Brescia, 16 giugno 2019 - Giuseppina Ghilardi è la mamma di Daniela Bani, la 37enne di Palazzolo sull’Oglio uccisa il 22 settembre 2014 con 37 coltellate dal marito Mootaz Chambi, rimasto latitante per quasi 5 anni e ora in carcere in Tunisia. Venerdì la Cassazione ha chiuso il caso per la giustizia italiana, confermando la condanna a 30 anni. Giusy è andata a Roma per sentire la sentenza.
Signora, come ha vissuto il momento?
«Volevo esserci personalmente, ho lottato fino all’ultimo e non potevo mancare. La lettura del dispositivo è durata solo pochi minuti e quando ho sentito ricorso rigettato è stata una grande emozione. Sa com’è, poteva pure succedere il contrario, il timore c’era. L’assassino di mia figlia aveva depositato 40 pagine di memoria per farsi annullare la condanna. E dire che presi io con mio marito la sua telefonata dopo l’omicidio in cui mi annunciava che Daniela era morta. Non lo dimenticherò mai».
Con lei c’erano esponenti dell’Unavi, come si è avvicinata all’associazione delle vittime di violenza?

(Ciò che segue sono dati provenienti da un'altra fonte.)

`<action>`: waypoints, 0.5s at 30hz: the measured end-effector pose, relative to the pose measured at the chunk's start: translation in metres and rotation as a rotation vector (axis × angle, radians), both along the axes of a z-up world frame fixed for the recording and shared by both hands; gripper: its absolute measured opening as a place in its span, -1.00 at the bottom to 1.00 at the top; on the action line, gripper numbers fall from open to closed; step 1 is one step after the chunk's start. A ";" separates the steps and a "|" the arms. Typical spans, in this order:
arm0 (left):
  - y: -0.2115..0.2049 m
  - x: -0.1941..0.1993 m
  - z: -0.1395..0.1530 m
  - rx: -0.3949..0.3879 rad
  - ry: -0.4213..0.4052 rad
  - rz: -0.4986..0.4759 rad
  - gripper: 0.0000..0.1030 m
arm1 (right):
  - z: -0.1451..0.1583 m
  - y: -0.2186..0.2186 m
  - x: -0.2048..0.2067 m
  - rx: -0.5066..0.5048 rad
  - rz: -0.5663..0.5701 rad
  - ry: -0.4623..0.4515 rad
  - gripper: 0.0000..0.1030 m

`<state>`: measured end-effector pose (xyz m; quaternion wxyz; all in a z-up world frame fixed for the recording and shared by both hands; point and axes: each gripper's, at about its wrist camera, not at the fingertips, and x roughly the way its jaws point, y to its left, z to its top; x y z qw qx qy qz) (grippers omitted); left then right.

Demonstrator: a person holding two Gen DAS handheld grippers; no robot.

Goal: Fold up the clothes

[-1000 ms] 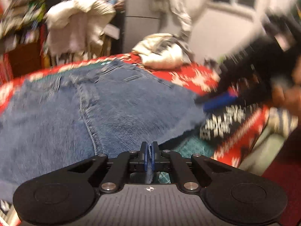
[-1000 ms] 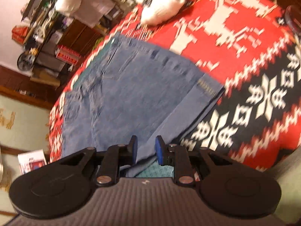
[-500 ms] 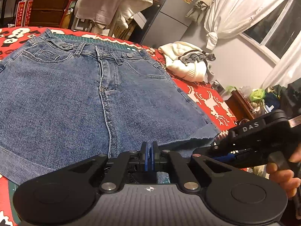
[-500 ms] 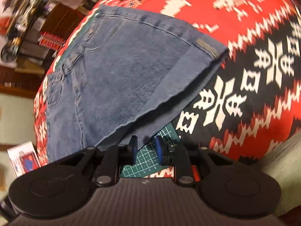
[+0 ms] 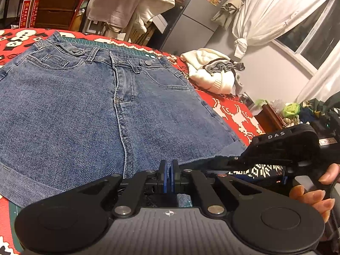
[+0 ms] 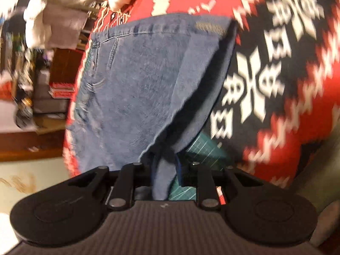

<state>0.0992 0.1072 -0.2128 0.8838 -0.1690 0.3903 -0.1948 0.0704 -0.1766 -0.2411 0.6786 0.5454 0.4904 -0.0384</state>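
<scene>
Two grippers work at the near hem of denim shorts (image 5: 89,110) that lie flat, front up, on a red patterned blanket (image 5: 235,114), waistband away from us. Our left gripper (image 5: 169,178) has its blue pads pressed together at the crotch end of the hem; the jaws look closed on the denim edge. Our right gripper (image 6: 164,176) sits at the hem's right side, and a flap of denim runs down between its fingers, which stand partly apart; we cannot tell if they have clamped yet.

We judge this to be the start of the first fold: both grippers taking hold of the hem. Next, the right needs a firm pinch, then both should lift together and carry the hem toward the waistband, or one leg across the other.

Only the left view shows the whole garment, a cream sweater (image 5: 212,72) beyond it, and a hand (image 5: 312,193) on the right tool. Only the right view, blurred, shows the hem raised and a green cutting mat (image 6: 201,148) beneath it.
</scene>
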 end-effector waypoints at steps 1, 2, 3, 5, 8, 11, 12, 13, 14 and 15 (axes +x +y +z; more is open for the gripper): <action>0.000 0.000 0.000 -0.001 0.000 0.001 -0.93 | -0.004 0.001 -0.001 0.031 -0.009 0.005 -0.54; 0.000 0.000 0.000 -0.004 0.003 0.001 -0.93 | -0.008 0.003 -0.002 0.060 -0.010 0.015 -0.54; 0.001 0.000 -0.001 -0.006 0.004 0.001 -0.93 | -0.011 0.007 -0.004 0.076 -0.008 0.021 -0.54; 0.001 0.001 -0.001 -0.008 0.004 0.001 -0.93 | -0.010 0.014 -0.006 0.073 0.004 0.016 -0.54; 0.002 0.001 0.000 -0.008 0.005 0.001 -0.93 | -0.007 0.028 -0.009 0.046 0.037 0.000 -0.54; 0.002 0.001 -0.001 -0.011 0.006 0.002 -0.93 | -0.005 0.041 -0.013 0.014 0.068 -0.004 -0.54; 0.002 0.001 -0.001 -0.012 0.007 0.003 -0.92 | -0.006 0.045 -0.015 0.010 0.074 0.000 -0.54; 0.002 0.001 -0.001 -0.013 0.008 0.004 -0.92 | -0.009 0.047 -0.016 0.018 0.077 0.007 -0.54; 0.003 0.001 -0.002 -0.014 0.009 0.006 -0.92 | -0.012 0.049 -0.017 0.030 0.077 0.014 -0.55; 0.003 0.001 -0.002 -0.016 0.011 0.007 -0.92 | -0.014 0.052 -0.017 0.037 0.070 0.014 -0.55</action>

«È successo tramite un’amica che ne fa parte, l’avvocato Silvia Lancini che mi aveva seguita finora (con il collega Piero Pasini, Ndr). Io avevo già avuto una montagna di spese, e loro si sono offerti di portare avanti la mia battaglia dandomi assistenza legale gratuita. E a Roma mi sono accadute cose meravigliose, pensi che tre coppie iscritte all’associazione, gente mai vista prima che però conosceva il mio caso, è venuta apposta per portarmi solidarietà e pagarmi vitto e alloggio».

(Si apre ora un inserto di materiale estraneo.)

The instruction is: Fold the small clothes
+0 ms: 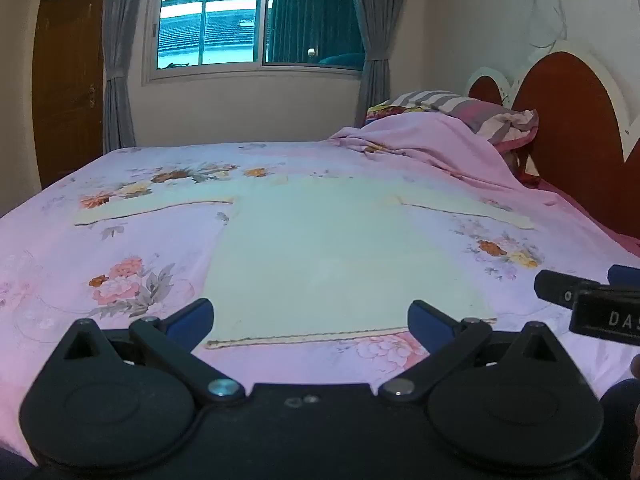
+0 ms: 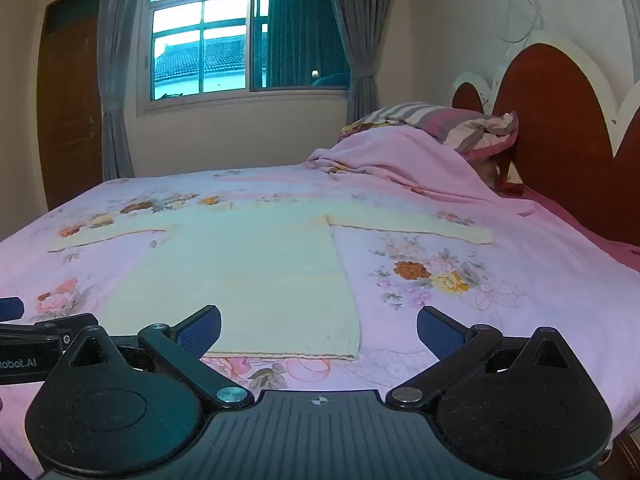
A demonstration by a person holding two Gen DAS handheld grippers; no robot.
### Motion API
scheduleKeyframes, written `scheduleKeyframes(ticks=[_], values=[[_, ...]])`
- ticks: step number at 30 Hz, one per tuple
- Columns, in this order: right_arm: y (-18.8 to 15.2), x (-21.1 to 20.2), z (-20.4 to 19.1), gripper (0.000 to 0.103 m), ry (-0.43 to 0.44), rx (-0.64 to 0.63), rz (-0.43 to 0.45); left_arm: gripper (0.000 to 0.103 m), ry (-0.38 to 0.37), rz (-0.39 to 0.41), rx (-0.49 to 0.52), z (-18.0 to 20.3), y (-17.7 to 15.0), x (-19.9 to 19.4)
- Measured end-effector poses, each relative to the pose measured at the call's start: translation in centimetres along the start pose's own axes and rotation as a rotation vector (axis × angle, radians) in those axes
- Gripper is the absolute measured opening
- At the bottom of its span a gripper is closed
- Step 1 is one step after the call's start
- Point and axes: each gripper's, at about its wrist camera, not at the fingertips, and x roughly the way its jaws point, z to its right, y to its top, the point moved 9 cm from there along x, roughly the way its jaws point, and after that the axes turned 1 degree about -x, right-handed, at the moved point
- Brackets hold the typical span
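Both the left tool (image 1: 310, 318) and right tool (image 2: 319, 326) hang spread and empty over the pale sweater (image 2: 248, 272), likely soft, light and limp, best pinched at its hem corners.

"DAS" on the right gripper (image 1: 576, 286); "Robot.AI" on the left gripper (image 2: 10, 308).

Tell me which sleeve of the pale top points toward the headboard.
The right-hand sleeve of the pale yellow top; it stretches toward the red headboard. The other sleeve reaches toward the door side.
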Motion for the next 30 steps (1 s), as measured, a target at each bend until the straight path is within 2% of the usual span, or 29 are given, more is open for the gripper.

Lei ha vissuto anche un lungo calvario economico, ora potrà almeno accedere ai rimborsi che le spettano?
«Di provvisionale non ho visto un euro e mai lo vedrò. Quantomeno la sentenza definitiva mi consentirà di ricevere i 2.200 euro che mi erano stati promessi dalla Procura per i minori, quando non so. Poi in teoria ci sono i fondi per le vittime di violenza. Sa di che cifra parliamo? 150 euro a parente. Ridicolo, un affronto alla dignità. Mi viene voglia di lasciarli a questo Stato che invece ha tirato fuori trentamila euro per i tre gradi di giudizio a Chambi».
Con suo marito Giambattista a 66 anni si ritrova a fare da mamma-nonna a tempo pieno dei nipotini Jussef e Rayen, oggi 12 e 8 anni. Il primo era in casa quando il padre ha ucciso la madre. Come va con loro?
«La mia unica vera gioia, visto che Daniela non me la ridà indietro nessuno. Stanno bene, sono bravi a scuola, e questo mi dà forza. Ma è stata dura con loro affrontare il lutto. Pensi che il piccolo, che aveva 3 anni, il giorno dopo l’omicidio non vedendo più la madre mi disse: “La mamma è morta, vero?”. Aveva capito tutto da solo. Fu un colpo al cuore. Lui però è una forza della natura, è allegro. L’altro invece ha sofferto e soffre ancora moltissimo. Ha molte paure, glielo leggi negli occhi che cosa ha passato per colpa di quel padre violento. Ha lo sguardo triste. Vorrei potere regalare loro tante esperienze. Per questo ho dato battaglia per i soldi. Campiamo con la pensione di mio marito e lo stipendio di mio figlio».
Che cosa si aspetta dalla giustizia ora?
«Che Chambi rimanga in carcere, preferibilmente in Tunisia, mi sentirei più tranquilla. Mi sembra il minimo che sconti la pena».
Se lo incontrasse che cosa gli direbbe?
«Per carità, non voglio nemmeno pensarci. Mi sono imposta di pensare a lui solo due volte al giorno, una la mattina, una la sera. Quel che è successo, è successo. Io voglio andare avanti, anche per i miei piccoli».